EXERCISE DETAILS
Whatever appears in the listing, return all of it exactly.

SUPPLIED DATA
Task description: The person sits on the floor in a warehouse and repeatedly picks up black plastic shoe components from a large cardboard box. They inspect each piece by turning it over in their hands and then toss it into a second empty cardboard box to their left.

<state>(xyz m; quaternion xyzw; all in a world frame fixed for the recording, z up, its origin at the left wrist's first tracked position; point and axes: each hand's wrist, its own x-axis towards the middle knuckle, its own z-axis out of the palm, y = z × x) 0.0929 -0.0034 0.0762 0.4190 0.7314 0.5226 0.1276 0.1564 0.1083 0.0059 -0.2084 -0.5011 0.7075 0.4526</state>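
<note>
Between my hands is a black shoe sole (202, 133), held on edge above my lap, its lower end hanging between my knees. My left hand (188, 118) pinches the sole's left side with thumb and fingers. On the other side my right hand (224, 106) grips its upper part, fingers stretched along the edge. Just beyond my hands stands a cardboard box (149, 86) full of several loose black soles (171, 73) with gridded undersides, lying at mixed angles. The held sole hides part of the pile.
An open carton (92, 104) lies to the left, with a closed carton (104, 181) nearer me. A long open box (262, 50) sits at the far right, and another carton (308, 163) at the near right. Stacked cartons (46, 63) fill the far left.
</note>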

EXERCISE RESULT
Task description: The person sits on the floor in a warehouse and repeatedly picks up black plastic shoe components from a large cardboard box. They inspect each piece by turning it over in their hands and then toss it into a second empty cardboard box to their left.

<state>(xyz m; quaternion xyzw; all in a world frame fixed for the recording, z up, its origin at the left wrist's first tracked position; point and axes: each hand's wrist, its own x-axis towards the middle knuckle, its own z-axis out of the palm, y = z × x) 0.0929 -0.0034 0.0762 0.4190 0.7314 0.5226 0.1276 0.1564 0.1083 0.0059 -0.2084 -0.5011 0.7075 0.4526</state>
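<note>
Between my hands is a black shoe sole (202, 133), held on edge above my lap, its lower end hanging between my knees. My left hand (188, 118) pinches the sole's left side with thumb and fingers. On the other side my right hand (224, 106) grips its upper part, fingers stretched along the edge. Just beyond my hands stands a cardboard box (149, 86) full of several loose black soles (171, 73) with gridded undersides, lying at mixed angles. The held sole hides part of the pile.
An open carton (92, 104) lies to the left, with a closed carton (104, 181) nearer me. A long open box (262, 50) sits at the far right, and another carton (308, 163) at the near right. Stacked cartons (46, 63) fill the far left.
</note>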

With that, the exercise is complete.